> **Directions for this task**
Restate all of the following data exactly, keeping any images out of the copy.

┄┄┄┄┄┄┄┄┄┄┄┄┄┄┄┄┄┄┄┄

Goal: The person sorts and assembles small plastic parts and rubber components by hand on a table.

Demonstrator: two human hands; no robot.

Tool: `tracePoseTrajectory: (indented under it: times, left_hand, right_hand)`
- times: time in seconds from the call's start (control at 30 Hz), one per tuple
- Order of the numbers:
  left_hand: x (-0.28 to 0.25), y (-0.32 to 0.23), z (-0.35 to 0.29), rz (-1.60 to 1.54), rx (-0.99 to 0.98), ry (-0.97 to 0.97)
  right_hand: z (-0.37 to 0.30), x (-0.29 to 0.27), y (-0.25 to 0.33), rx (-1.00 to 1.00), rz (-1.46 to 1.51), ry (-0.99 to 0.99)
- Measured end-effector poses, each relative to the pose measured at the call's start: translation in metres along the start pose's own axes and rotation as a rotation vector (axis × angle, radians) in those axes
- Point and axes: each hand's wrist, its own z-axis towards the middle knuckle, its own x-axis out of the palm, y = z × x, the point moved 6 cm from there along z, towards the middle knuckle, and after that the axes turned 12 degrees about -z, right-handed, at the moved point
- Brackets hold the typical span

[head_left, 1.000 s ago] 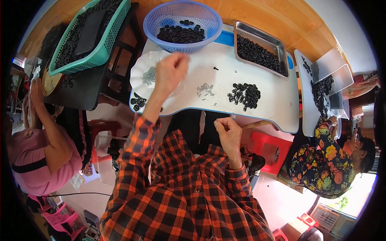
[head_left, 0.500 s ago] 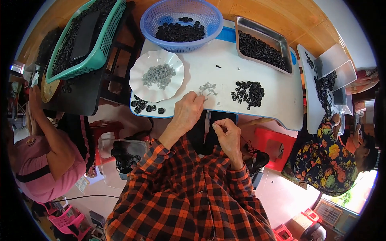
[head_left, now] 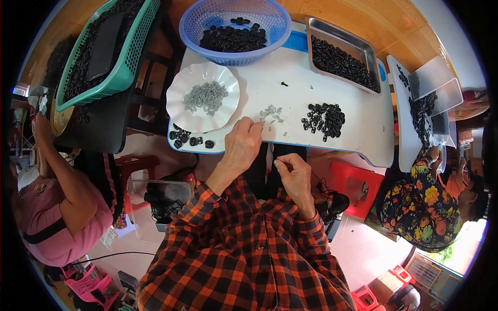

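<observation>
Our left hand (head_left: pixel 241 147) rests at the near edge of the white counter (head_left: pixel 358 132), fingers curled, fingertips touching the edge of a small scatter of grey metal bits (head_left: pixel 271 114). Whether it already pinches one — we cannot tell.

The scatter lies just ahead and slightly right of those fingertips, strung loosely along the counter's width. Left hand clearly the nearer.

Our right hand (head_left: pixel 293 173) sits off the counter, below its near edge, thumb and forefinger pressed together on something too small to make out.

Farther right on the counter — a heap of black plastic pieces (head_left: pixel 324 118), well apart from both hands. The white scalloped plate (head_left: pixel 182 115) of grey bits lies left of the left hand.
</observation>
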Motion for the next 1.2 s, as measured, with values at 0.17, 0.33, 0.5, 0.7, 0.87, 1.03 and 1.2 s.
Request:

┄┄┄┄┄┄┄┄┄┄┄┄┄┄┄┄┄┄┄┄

> **Answer to this exercise**
Goal: The person sorts and assembles small plastic parts and rubber components by hand on a table.

Demonstrator: two human hands; no robot.

Tool: `tracePoseTrajectory: (indented under it: times, left_hand, right_hand)`
- times: time in seconds from the call's start (control at 30 Hz), one per tuple
- Order of the numbers:
  left_hand: x (-0.28 to 0.25), y (-0.32 to 0.23), z (-0.35 to 0.29), rz (-1.60 to 1.54), rx (-0.99 to 0.98), ry (-0.97 to 0.97)
  right_hand: z (-0.37 to 0.30), x (-0.29 to 0.27), y (-0.25 to 0.33), rx (-1.00 to 1.00), rz (-1.46 to 1.51), ry (-0.99 to 0.99)
- Measured end-effector poses, each relative to the pose measured at the call's start: translation in metres along the start pose's own axes and rotation as a rotation vector (axis × angle, radians) in those axes
- Point and axes: each hand's wrist, its own z-axis towards the middle knuckle, its own x-axis out of the palm, y = z × x, the point moved 6 cm from there along z, towards the middle knuckle, and after that the axes turned 12 degrees about -z, right-handed, at the moved point
- Brackets hold the typical span

[head_left, 1.000 s ago] 
[head_left, 0.500 s ago] 
[head_left, now] 

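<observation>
Our left hand (head_left: pixel 241 147) rests at the near edge of the white counter (head_left: pixel 358 132), fingers curled, fingertips touching the edge of a small scatter of grey metal bits (head_left: pixel 271 114). Whether it already pinches one — we cannot tell.

The scatter lies just ahead and slightly right of those fingertips, strung loosely along the counter's width. Left hand clearly the nearer.

Our right hand (head_left: pixel 293 173) sits off the counter, below its near edge, thumb and forefinger pressed together on something too small to make out.

Farther right on the counter — a heap of black plastic pieces (head_left: pixel 324 118), well apart from both hands. The white scalloped plate (head_left: pixel 182 115) of grey bits lies left of the left hand.
</observation>
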Motion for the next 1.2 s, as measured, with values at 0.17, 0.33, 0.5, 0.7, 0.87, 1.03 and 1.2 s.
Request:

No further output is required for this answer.